Несмотря на обиду, которую нанес ей Рон, сердце Гермионы по-прежнему прочно принадлежало любящей семье Уизли. Хотя она и пропустила несколько воскресных обедов частично из-за гнева, частично из-за гордости, но главным образом из соображений самосохранения, она по-прежнему чувствовала себя обязанной мистеру и миссис Уизли. В конце концов, они были для нее почти приемными родителями.

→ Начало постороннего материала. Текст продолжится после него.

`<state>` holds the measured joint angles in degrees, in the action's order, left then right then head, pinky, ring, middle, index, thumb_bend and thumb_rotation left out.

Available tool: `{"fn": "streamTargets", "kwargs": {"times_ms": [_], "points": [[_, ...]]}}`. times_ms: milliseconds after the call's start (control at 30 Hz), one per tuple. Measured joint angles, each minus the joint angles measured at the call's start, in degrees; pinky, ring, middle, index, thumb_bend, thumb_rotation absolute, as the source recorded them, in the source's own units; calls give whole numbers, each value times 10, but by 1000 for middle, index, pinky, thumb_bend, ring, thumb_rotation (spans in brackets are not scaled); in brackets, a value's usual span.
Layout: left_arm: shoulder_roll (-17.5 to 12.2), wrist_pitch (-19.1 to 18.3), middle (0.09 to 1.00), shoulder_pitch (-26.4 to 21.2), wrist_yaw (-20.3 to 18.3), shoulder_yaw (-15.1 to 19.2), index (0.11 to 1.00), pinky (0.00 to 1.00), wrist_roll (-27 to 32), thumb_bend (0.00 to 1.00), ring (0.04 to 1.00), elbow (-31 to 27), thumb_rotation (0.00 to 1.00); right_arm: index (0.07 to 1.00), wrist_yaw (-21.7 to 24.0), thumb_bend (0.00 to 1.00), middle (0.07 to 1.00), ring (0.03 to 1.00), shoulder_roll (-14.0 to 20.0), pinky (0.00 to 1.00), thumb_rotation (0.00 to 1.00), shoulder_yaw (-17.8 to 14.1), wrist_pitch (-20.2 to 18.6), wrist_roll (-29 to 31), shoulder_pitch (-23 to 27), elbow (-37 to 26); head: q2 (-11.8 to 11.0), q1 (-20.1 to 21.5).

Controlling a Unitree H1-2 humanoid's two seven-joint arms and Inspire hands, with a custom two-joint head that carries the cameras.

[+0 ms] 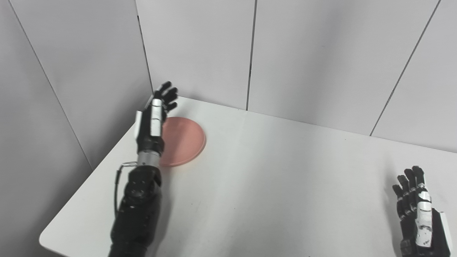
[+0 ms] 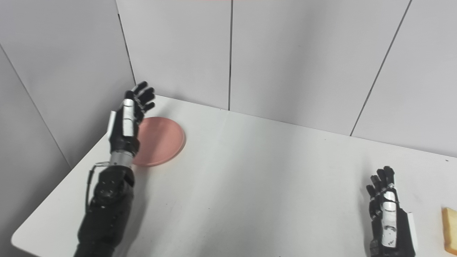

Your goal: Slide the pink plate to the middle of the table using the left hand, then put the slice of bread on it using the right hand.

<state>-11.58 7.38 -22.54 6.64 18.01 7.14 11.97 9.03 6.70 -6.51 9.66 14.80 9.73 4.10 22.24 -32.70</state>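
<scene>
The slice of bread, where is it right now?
Only the right eye view shows the slice of bread: it lies at the table's right edge, just right of the right robot hand, far from the pink plate.

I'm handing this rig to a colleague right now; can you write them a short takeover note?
Left robot hand: open, raised by the pink plate's left edge; contact unclear.
Right robot hand: open, holding nothing, near the table's right side.
Pink plate: at the table's far left, not yet slid to the middle.
Bread slice: at the right edge of the right eye view, untouched.
Left: slide the plate, then place the bread.
</scene>
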Motion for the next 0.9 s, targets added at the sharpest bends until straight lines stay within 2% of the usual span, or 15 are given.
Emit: {"fn": "streamTargets", "kwargs": {"times_ms": [133,567,800,900], "points": [[-23,-5,805,-5,0,20,798,804,22,727,818,20,1000,1000,0,487,999,995,-1,1000,932,0,0,-1,2,4,-1,-3],[-94,-14,817,-24,-15,29,790,802,42,720,824,117,1000,1000,1,494,999,992,-2,1000,926,-1,3,1,4,6,-5,-9],[-103,-13,828,-33,-31,33,807,761,58,735,826,161,1000,1000,1,472,995,994,-2,1000,940,-1,5,2,5,6,-6,-10],[-103,-13,816,-40,-34,33,804,759,64,738,815,182,1000,1000,1,495,994,988,-2,1000,928,-1,6,2,5,6,-5,-10]]}}
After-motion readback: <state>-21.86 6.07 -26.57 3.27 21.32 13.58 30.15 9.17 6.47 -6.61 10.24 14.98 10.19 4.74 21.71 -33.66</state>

Гермиона могла только надеяться, что они не поверили версии событий, преподнесенной Роном.
С громким хлопком она появилась перед неизменно шаткой Норой, различные пристройки к которой так и норовили развалиться от более-менее сильного порыва ветра. Волна тепла, охватившая ее при виде этого причудливого, но такого привычного дома, добавила ей мужества, чтобы пройти вперед и постучать в дверь кухни.
Молли Уизли, женщина-мать, чьи объятия для Гермионы всегда были словно вторая кожа, теперь казалась усталой и постаревшей. Седые волосы среди огненно-рыжей шевелюры, которые появились во время Великой войны и не исчезли, сейчас стали еще более заметными.
В общем, за те несколько недель, что пропустила Грейнджер, мать семейства Уизли, казалось, постарела лет на десять, и она чувствовала свою вину перед ней.
– Молли…
Пожилая женщина всхлипнула и суетливо вытерла руки о передник. В ту же секунду Гермиона была схвачена в теплые объятия. Ее ноздри затрепетали от такого родного и приятного запаха пищи, когда она положила голову на теплое пухлое плечо.
Мерлин, как она могла не появляться так долго.